**What to do**
All of the data below should come back exactly as written, minus its images.

----- Recorded information -----

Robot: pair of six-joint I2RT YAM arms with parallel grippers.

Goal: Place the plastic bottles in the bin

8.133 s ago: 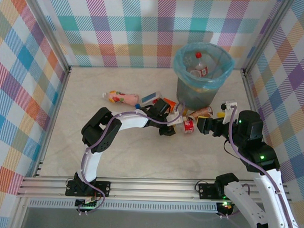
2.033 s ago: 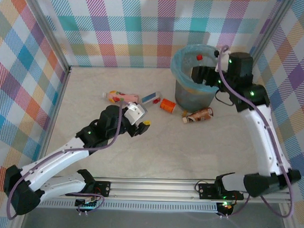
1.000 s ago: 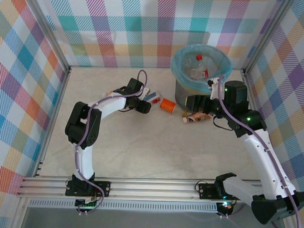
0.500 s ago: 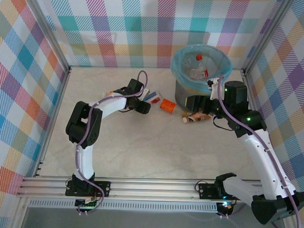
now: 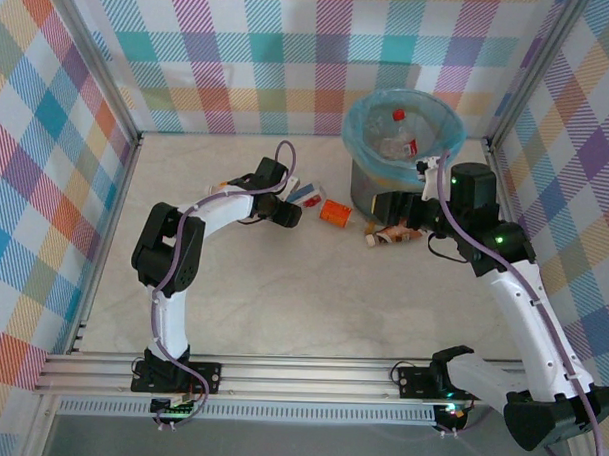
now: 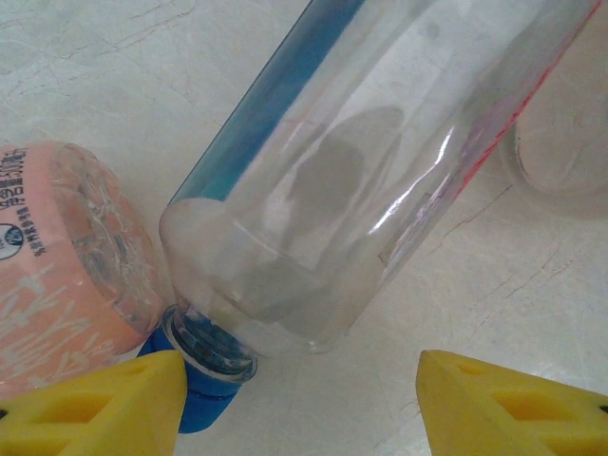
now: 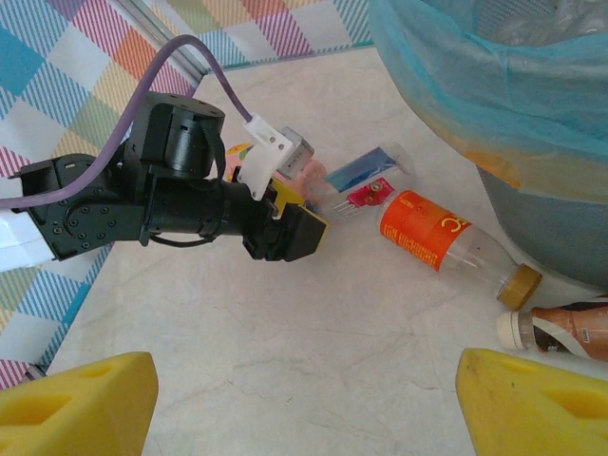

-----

**Solution below**
Robot: pair of six-joint I2RT YAM arms with parallel grippers.

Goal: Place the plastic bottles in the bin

8.133 s ago: 
2.033 s ago: 
1.000 s ago: 
0.500 s ago: 
now: 
now: 
now: 

The work on this exercise is done.